1.                   Purchase and Sale. Subject to the terms and conditions set forth herein, at the Closing (as defined in Section 2), Seller shall sell, transfer and assign to Buyer, and Buyer shall purchase from Seller, all of Seller’s right, title and interest in and to the Shares. The aggregate purchase price for the Shares shall be Three Million Three Hundred Twenty Three Thousand Five Hundred and Forty-Eight Dollars ($3,323,548) (the “Purchase Price”).

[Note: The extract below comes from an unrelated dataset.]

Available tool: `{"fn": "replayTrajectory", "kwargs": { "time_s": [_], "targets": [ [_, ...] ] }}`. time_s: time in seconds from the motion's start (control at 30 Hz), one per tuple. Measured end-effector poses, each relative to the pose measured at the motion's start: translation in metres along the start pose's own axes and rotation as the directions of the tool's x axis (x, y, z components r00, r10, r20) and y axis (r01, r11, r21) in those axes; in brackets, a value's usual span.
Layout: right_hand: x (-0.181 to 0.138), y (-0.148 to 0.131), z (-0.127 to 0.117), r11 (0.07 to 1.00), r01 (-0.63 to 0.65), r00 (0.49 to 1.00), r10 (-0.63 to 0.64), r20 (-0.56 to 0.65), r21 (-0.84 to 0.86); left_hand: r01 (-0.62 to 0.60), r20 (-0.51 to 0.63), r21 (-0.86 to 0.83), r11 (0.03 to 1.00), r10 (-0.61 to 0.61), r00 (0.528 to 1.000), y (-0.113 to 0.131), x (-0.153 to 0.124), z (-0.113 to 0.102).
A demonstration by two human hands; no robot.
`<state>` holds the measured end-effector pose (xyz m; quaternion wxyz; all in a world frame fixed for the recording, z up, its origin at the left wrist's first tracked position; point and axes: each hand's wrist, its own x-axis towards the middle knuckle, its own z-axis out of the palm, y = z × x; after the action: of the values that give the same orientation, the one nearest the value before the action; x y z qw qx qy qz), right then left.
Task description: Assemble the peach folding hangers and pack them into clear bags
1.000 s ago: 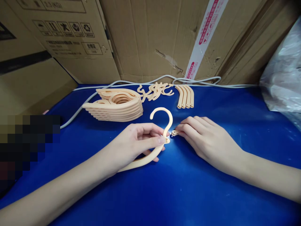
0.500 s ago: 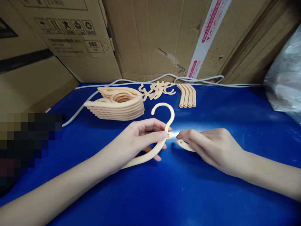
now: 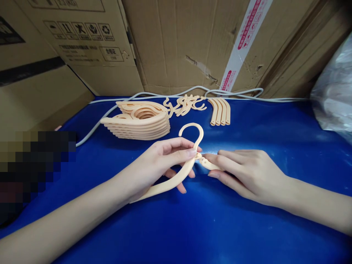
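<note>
Between the thumb and fingers of my left hand [image 3: 173, 157] is a cream plastic hanger hook [image 3: 200, 134] joined to a curved hanger arm [image 3: 170, 183]. The hook stands up above the thumb and the arm slants down to the left under the palm. My right hand [image 3: 244, 168] is closed on a second hanger arm [image 3: 210, 165], most of it hidden by the fingers. Its holed end lies close beside the hook's base; whether the two touch I cannot tell.
Behind my left hand stands a stack of folded cream hangers [image 3: 137, 126]. Loose hooks [image 3: 187, 104] lie in a pile at the back, with several hanger arms [image 3: 220, 112] to their right. A white cable [image 3: 165, 96] runs before cardboard boxes [image 3: 178, 47]. Clear plastic wrapping [image 3: 332, 88] sits at right.
My right hand has brought the hanger arm's holed end leftward, up to the hook's base. The right thumb now shows below that arm. My left hand keeps its grip, with the hook tipped slightly.
</note>
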<state>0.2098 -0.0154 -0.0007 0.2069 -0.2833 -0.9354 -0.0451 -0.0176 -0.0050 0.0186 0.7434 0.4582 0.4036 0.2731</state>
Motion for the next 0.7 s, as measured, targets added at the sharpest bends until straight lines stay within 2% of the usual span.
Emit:
{"fn": "replayTrajectory", "kwargs": {
  "time_s": [0.3,0.5,0.7],
  "targets": [
    [-0.0024,-0.0004,-0.0005,0.992,0.018,0.995,-0.031,-0.097,-0.129,0.045,0.039,0.050,0.998,-0.047,0.998,-0.0007,-0.0016,0.0011],
    [-0.0029,-0.0013,-0.0017,0.987,0.037,0.992,-0.055,-0.113,-0.158,-0.007,0.070,0.073,0.997,0.002,0.998,-0.0010,-0.0010,0.0004],
    [-0.0029,-0.0023,-0.0026,0.975,0.070,0.989,-0.096,-0.114,-0.212,-0.055,0.011,0.123,0.991,0.054,0.998,-0.0008,-0.0005,0.0024]
  ]
}}
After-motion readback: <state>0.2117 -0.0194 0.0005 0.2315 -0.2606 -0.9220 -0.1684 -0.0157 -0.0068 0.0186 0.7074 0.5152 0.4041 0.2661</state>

2.                   Closing. Subject to the terms and conditions contained in this Agreement, the purchase and sale of the Shares contemplated hereby shall take place at a closing (the “Closing”) to be held at 1:00 pm on December 30, 2021 (the “Closing Date”) at the offices of Gallagher & Kennedy, PA, or at such other place or on such other date as Buyer and Seller may mutually agree upon in writing but in no event will the effective date of the sale occur after December 31, 2021. At the Closing, Seller shall deliver to Buyer a letter of transmittal in the form as required by the transfer agreement of the Company transferring the Shares in book entry form upon adherence to the procedures set forth in the letter of transmittal and subject to the Encumbrances described herein. Buyer shall deliver to Seller the Purchase Price by wire transfer of immediately available funds to an account designated in writing by Seller to Buyer no later than five business days after the Closing.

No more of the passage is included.